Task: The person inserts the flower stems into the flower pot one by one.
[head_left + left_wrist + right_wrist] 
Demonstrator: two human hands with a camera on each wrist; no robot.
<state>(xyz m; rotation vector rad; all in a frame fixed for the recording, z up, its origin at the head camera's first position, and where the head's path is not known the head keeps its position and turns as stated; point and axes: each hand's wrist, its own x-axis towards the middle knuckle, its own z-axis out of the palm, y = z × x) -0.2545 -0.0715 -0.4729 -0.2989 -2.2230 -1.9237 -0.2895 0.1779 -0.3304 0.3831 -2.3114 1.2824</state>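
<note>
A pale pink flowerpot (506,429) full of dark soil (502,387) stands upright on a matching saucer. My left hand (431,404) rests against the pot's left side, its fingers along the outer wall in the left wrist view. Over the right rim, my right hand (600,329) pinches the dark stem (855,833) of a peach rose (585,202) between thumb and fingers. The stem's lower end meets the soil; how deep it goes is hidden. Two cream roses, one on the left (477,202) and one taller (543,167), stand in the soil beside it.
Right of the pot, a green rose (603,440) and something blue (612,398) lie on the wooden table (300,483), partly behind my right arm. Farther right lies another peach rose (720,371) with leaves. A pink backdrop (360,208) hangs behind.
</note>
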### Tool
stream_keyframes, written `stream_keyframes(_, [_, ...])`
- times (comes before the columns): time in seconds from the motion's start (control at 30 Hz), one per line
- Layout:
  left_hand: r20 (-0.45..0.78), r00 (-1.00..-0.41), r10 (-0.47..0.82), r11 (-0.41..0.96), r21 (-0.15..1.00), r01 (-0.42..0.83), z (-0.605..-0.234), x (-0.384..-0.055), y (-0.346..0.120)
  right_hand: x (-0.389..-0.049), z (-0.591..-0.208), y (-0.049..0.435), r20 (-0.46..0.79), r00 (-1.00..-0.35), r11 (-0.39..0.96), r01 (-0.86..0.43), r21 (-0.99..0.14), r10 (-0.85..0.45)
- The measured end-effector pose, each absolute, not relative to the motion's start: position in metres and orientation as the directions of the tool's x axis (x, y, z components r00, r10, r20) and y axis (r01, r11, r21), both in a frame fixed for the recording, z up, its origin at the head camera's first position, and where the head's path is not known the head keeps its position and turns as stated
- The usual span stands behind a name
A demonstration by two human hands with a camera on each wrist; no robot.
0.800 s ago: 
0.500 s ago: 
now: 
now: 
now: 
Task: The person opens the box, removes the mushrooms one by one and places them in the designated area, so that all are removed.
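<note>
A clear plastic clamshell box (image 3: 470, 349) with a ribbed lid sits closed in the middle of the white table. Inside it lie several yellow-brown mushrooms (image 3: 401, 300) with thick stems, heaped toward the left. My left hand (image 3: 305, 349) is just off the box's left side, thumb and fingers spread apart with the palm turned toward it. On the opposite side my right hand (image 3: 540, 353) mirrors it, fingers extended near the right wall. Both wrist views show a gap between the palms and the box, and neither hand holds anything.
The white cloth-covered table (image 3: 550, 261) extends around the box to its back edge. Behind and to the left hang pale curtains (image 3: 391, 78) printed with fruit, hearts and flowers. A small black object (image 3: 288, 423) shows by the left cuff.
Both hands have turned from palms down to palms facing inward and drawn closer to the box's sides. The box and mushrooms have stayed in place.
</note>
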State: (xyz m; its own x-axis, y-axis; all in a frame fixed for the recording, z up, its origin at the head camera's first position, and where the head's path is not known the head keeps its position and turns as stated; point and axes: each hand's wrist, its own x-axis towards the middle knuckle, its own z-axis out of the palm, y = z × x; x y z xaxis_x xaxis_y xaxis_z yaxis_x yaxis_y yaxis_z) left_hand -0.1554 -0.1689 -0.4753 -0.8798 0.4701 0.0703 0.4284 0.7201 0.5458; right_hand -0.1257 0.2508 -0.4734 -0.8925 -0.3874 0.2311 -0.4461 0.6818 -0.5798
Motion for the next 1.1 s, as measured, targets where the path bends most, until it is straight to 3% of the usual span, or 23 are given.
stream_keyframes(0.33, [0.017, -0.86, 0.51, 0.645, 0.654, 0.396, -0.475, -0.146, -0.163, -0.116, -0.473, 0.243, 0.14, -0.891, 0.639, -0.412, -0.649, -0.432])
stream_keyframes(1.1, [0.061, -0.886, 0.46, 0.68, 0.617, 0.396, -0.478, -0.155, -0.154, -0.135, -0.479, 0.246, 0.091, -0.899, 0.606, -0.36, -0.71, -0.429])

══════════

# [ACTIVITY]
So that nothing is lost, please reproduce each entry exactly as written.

# [RESULT OF THE TASK]
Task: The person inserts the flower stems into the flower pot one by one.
[head_left + left_wrist + right_wrist] 
Demonstrator: two human hands with a camera on each wrist; no robot.
<state>(xyz m; rotation vector rad; all in a frame fixed for the recording, z up, its origin at the head camera's first position, and where the head's path is not known the head keeps its position and turns as stated; point and axes: each hand's wrist, its own x-axis towards the middle knuckle, its own z-axis out of the palm, y = z × x) -0.2545 -0.0715 -0.4729 -0.2989 -2.2230 -1.9237 -0.2895 0.1779 -0.3304 0.3831 -2.3114 1.2824</state>
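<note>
A pale pink flowerpot (506,429) full of dark soil (502,387) stands upright on a matching saucer. My left hand (431,404) rests against the pot's left side, its fingers along the outer wall in the left wrist view. Over the right rim, my right hand (600,329) pinches the dark stem (855,833) of a peach rose (585,202) between thumb and fingers. The stem's lower end meets the soil; how deep it goes is hidden. Two cream roses, one on the left (477,202) and one taller (543,167), stand in the soil beside it.
Right of the pot, a green rose (603,440) and something blue (612,398) lie on the wooden table (300,483), partly behind my right arm. Farther right lies another peach rose (720,371) with leaves. A pink backdrop (360,208) hangs behind.
</note>
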### Tool
stream_keyframes, written `stream_keyframes(_, [_, ...])`
- times (comes before the columns): time in seconds from the motion's start (control at 30 Hz), one per line
- Layout:
  left_hand: r20 (-0.45..0.78), r00 (-1.00..-0.41), r10 (-0.47..0.82), r11 (-0.41..0.96), r21 (-0.15..1.00), r01 (-0.42..0.83), z (-0.605..-0.234), x (-0.384..-0.055), y (-0.346..0.120)
  right_hand: x (-0.389..-0.049), z (-0.591..-0.208), y (-0.049..0.435), r20 (-0.46..0.79), r00 (-1.00..-0.35), r11 (-0.39..0.96), r01 (-0.86..0.43), r21 (-0.99..0.14), r10 (-0.85..0.45)
- The measured end-effector pose, each absolute, not relative to the motion's start: position in metres and orientation as the directions of the tool's x axis (x, y, z components r00, r10, r20) and y axis (r01, r11, r21), both in a frame fixed for the recording, z up, its origin at the head camera's first position, and where the head's path is not known the head keeps its position and turns as stated
- The usual span stands behind a name
A demonstration by two human hands with a camera on each wrist; no robot.
0.800 s ago: 
0.500 s ago: 
now: 
now: 
now: 
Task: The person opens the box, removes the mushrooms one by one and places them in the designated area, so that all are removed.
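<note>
A clear plastic clamshell box (image 3: 470, 349) with a ribbed lid sits closed in the middle of the white table. Inside it lie several yellow-brown mushrooms (image 3: 401, 300) with thick stems, heaped toward the left. My left hand (image 3: 305, 349) is just off the box's left side, thumb and fingers spread apart with the palm turned toward it. On the opposite side my right hand (image 3: 540, 353) mirrors it, fingers extended near the right wall. Both wrist views show a gap between the palms and the box, and neither hand holds anything.
The white cloth-covered table (image 3: 550, 261) extends around the box to its back edge. Behind and to the left hang pale curtains (image 3: 391, 78) printed with fruit, hearts and flowers. A small black object (image 3: 288, 423) shows by the left cuff.
Both hands have turned from palms down to palms facing inward and drawn closer to the box's sides. The box and mushrooms have stayed in place.
</note>
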State: (xyz m; its own x-axis, y-axis; all in a frame fixed for the recording, z up, its origin at the head camera's first position, and where the head's path is not known the head keeps its position and turns as stated; point and axes: each hand's wrist, its own x-axis towards the middle knuckle, its own z-axis out of the palm, y = z × x; x y z xaxis_x xaxis_y xaxis_z yaxis_x yaxis_y yaxis_z) left_hand -0.1554 -0.1689 -0.4753 -0.8798 0.4701 0.0703 0.4284 0.7201 0.5458; right_hand -0.1257 0.2508 -0.4734 -0.8925 -0.3874 0.2311 -0.4461 0.6818 -0.5798
Motion for the next 1.1 s, as measured, targets where the path bends most, until it is straight to 3% of the usual span, or 23 are given.
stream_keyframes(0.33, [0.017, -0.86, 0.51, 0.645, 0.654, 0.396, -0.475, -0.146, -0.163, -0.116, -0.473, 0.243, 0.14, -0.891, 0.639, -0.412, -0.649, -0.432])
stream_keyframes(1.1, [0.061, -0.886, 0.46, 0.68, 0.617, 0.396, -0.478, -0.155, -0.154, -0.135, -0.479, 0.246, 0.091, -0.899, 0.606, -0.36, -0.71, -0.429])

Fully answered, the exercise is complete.